Scholars who believe in the theories put forward by Adam Smith predict that globalization started in the late 15th century. Some believe that it stretches back even further (O’Rourke 2002). The third view argues that the world was completely de-globalized at the start of the 19th century. However, we can be certain of one thing – globalization aimed to integrate and engage with people, companies and governments all across the globe. As the process of globalization began, theory suggested that the inequalities shall reduce both between and within countries. However, evaluating globalization in the 21st century, proves that this was not the case.

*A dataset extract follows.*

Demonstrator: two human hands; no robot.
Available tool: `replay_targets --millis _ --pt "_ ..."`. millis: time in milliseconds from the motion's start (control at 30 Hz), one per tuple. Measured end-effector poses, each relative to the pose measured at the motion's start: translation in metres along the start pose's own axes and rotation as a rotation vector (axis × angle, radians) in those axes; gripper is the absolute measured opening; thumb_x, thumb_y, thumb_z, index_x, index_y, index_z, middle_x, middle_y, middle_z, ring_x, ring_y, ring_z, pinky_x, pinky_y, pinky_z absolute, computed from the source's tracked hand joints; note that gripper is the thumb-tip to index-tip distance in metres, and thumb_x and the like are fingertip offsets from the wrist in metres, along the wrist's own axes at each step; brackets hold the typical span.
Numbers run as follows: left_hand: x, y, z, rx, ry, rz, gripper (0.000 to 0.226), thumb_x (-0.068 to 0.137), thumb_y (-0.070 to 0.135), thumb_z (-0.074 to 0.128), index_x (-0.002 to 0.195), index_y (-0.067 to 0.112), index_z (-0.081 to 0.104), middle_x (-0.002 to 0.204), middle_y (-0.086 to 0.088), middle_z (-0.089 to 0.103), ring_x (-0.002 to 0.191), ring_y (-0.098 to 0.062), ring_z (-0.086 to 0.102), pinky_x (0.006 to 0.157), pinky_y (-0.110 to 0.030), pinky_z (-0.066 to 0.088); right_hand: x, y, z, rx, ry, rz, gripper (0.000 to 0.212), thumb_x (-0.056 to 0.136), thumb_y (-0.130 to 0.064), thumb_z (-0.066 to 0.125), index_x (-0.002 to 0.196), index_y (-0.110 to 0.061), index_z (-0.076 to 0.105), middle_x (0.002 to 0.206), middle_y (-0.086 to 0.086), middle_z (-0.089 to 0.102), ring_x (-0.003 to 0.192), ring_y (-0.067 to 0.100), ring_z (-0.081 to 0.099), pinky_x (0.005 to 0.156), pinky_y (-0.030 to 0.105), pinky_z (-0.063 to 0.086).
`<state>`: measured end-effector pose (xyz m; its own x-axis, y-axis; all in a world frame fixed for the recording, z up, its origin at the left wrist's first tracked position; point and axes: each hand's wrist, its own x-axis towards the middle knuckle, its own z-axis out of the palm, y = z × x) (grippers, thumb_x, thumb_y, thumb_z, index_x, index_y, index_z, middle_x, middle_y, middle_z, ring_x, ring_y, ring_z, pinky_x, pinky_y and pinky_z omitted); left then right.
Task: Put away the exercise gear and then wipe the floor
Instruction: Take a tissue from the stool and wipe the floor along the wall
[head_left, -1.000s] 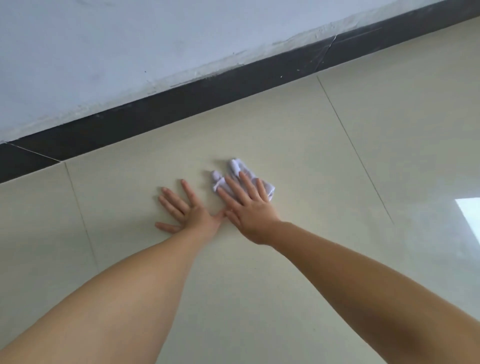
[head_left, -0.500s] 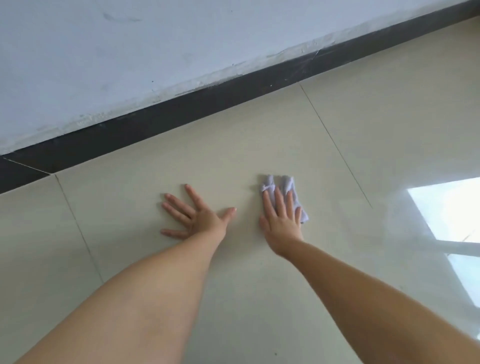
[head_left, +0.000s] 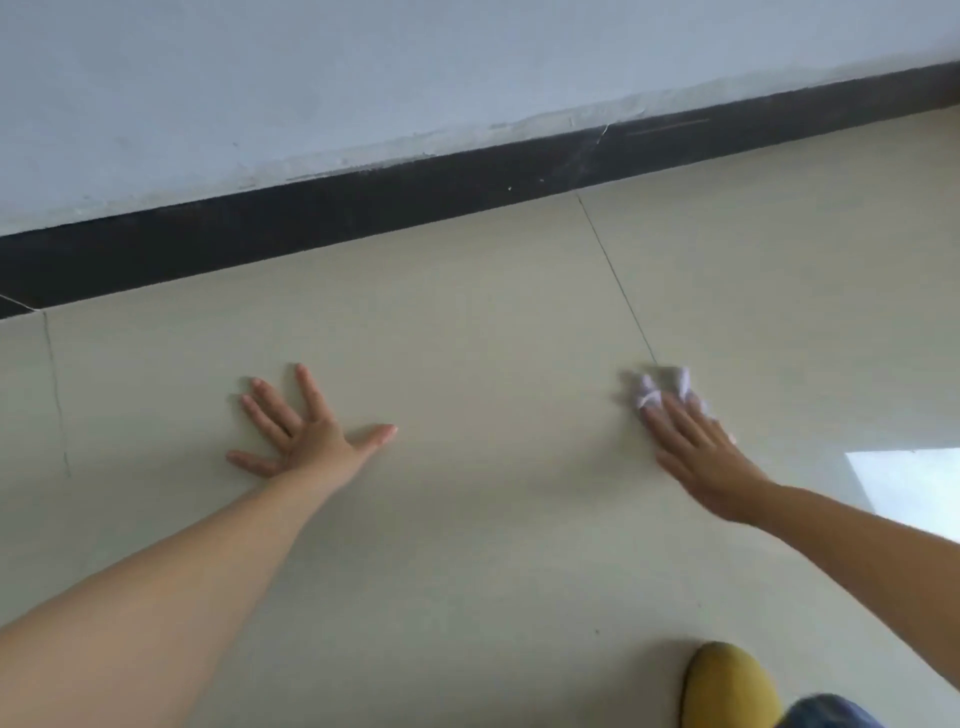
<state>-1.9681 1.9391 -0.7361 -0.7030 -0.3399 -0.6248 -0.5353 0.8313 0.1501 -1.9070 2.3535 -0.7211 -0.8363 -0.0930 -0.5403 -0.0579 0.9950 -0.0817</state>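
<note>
Head view: right hand (head_left: 696, 457), fingers flat, presses a small white cloth (head_left: 662, 387) to the tiled floor (head_left: 493, 545); left hand (head_left: 306, 434) splayed, empty. Soft, light cloth probably bunches; best pinned under the palm

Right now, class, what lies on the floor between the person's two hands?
Nothing: the head view shows bare tile between left hand and right hand.
</note>
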Motion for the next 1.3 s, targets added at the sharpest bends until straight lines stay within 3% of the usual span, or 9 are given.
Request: replay_targets --millis 133,300,500,633,767,900,967,1033,1300 --pt "-0.014 0.014 0.000 -0.003 0.056 -0.026 0.115 0.072 0.062 0.065 0.148 0.030 -0.016 0.154 -0.010 -0.028 0.142 -0.026 -0.025 0.109 -0.066 0.000 0.041 0.018 -0.024 0.121 0.064 0.351 0.062 0.100 -0.044 0.025 0.151 -0.031 -0.008 0.159 0.001 -0.012 0.145 0.032 -0.015 0.115 0.055 0.005" --pt "-0.082 0.092 0.041 0.044 0.110 0.242 0.091 0.090 0.044 0.052 0.148 0.030 -0.017 0.154 -0.003 -0.029 0.143 -0.023 -0.023 0.111 -0.061 -0.001 0.115 -0.058 -0.070 -0.086 -0.024 -0.269 0.057 0.101 -0.045 0.016 0.150 -0.031 -0.009 0.158 0.001 -0.018 0.143 0.033 -0.022 0.116 0.056 -0.002" --pt "-0.095 0.113 0.088 0.050 0.020 0.144 0.096 0.084 0.063 0.048 0.146 0.032 -0.018 0.153 0.000 -0.032 0.142 -0.020 -0.026 0.111 -0.061 0.000 0.138 -0.063 -0.067 -0.161 0.018 -0.700 0.063 0.091 -0.051 -0.001 0.150 -0.031 0.001 0.160 -0.006 -0.005 0.146 0.021 -0.015 0.116 0.044 -0.010" --pt "-0.095 0.106 0.085 0.070 0.020 0.166 0.095 0.084 0.063 0.048 0.146 0.033 -0.017 0.152 0.001 -0.034 0.142 -0.018 -0.027 0.111 -0.060 -0.002 0.154 0.044 -0.074 0.023 0.288 -0.126 0.055 0.097 -0.044 0.009 0.151 -0.034 0.002 0.161 -0.003 0.003 0.147 0.020 -0.006 0.117 0.043 -0.002" --pt "-0.095 0.107 0.093 0.105 0.083 0.153 0.094 0.085 0.067 0.039 0.145 0.029 -0.023 0.152 -0.001 -0.034 0.142 -0.019 -0.027 0.111 -0.060 -0.002 0.180 0.071 -0.101 0.348 0.316 0.423 0.051 0.101 -0.032 0.019 0.151 -0.032 0.009 0.160 0.000 0.005 0.147 0.024 -0.004 0.116 0.049 0.000" --pt "-0.095 0.112 0.095 0.091 0.102 0.123 0.072 0.094 0.058 0.026 0.146 0.035 -0.016 0.154 0.003 -0.029 0.143 -0.016 -0.024 0.113 -0.057 -0.003 0.167 -0.037 -0.059 0.036 0.461 -0.151 0.053 0.091 -0.019 0.022 0.144 -0.024 0.021 0.156 0.008 0.025 0.145 0.036 0.016 0.109 0.058 0.025" --pt "-0.094 0.111 0.095 0.105 0.114 0.120 0.066 0.096 0.053 0.025 0.147 0.036 -0.013 0.155 0.004 -0.026 0.144 -0.015 -0.021 0.114 -0.056 0.000 0.146 -0.075 -0.040 -0.165 0.267 -0.621 0.054 0.096 -0.028 0.016 0.150 -0.029 0.016 0.159 0.002 0.015 0.147 0.031 0.005 0.116 0.054 0.010" --pt "-0.094 0.108 0.094 0.112 0.127 0.129 0.062 0.097 0.049 0.025 0.148 0.038 -0.010 0.156 0.004 -0.023 0.144 -0.015 -0.019 0.115 -0.053 0.001 0.154 -0.070 -0.067 -0.236 0.144 -0.800 0.055 0.096 -0.038 0.009 0.151 -0.032 0.009 0.160 -0.005 0.003 0.148 0.025 -0.003 0.117 0.045 -0.001" --pt "-0.095 0.106 0.096 0.087 0.145 0.157 0.059 0.098 0.047 0.020 0.147 0.035 -0.011 0.155 0.003 -0.025 0.144 -0.014 -0.020 0.114 -0.053 -0.002 0.207 0.101 -0.129 0.322 0.319 0.368 0.050 0.099 -0.029 0.018 0.149 -0.030 0.014 0.156 0.000 0.013 0.145 0.025 0.004 0.113 0.055 0.012"
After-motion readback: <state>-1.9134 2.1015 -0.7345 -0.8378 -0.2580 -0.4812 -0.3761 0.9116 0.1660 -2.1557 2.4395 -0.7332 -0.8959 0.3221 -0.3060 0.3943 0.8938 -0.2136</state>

A rather simple but important question that economists often ask to gauge the degree of inequalities that exist across the world is – “would you be rich in a poor country or poor in a rich country?”. It might be tempting to think of being a rich person in a poor country, but the answer is somewhat counterintuitive. It is actually the poor populations in the rich country who are relatively better off. Economists follow a methodological approach to back up this claim – consider that a rich person is defined as someone who is a part of the top 5 per cent of the population while a poor person is in the below 5 per cent. And we define how rich or /poor a country is in terms of their per capita income. In a typical poor country, such as Liberia or Mozambique, that would be approximately $1,000, whereas for a typical rich country such as Ireland or Norway, it would be $65,000. Hence, the average rich person in a poor country earns $5,000, while a poor person in a rich country, $13,000 (Rodrik 2019). Even though all of these numbers do not account for the differences in healthcare, education and other facilities in these two countries, viewing this from a purely materialistic perspective, a poor person in a rich country is twice as much better off than an average rich person in a poor country.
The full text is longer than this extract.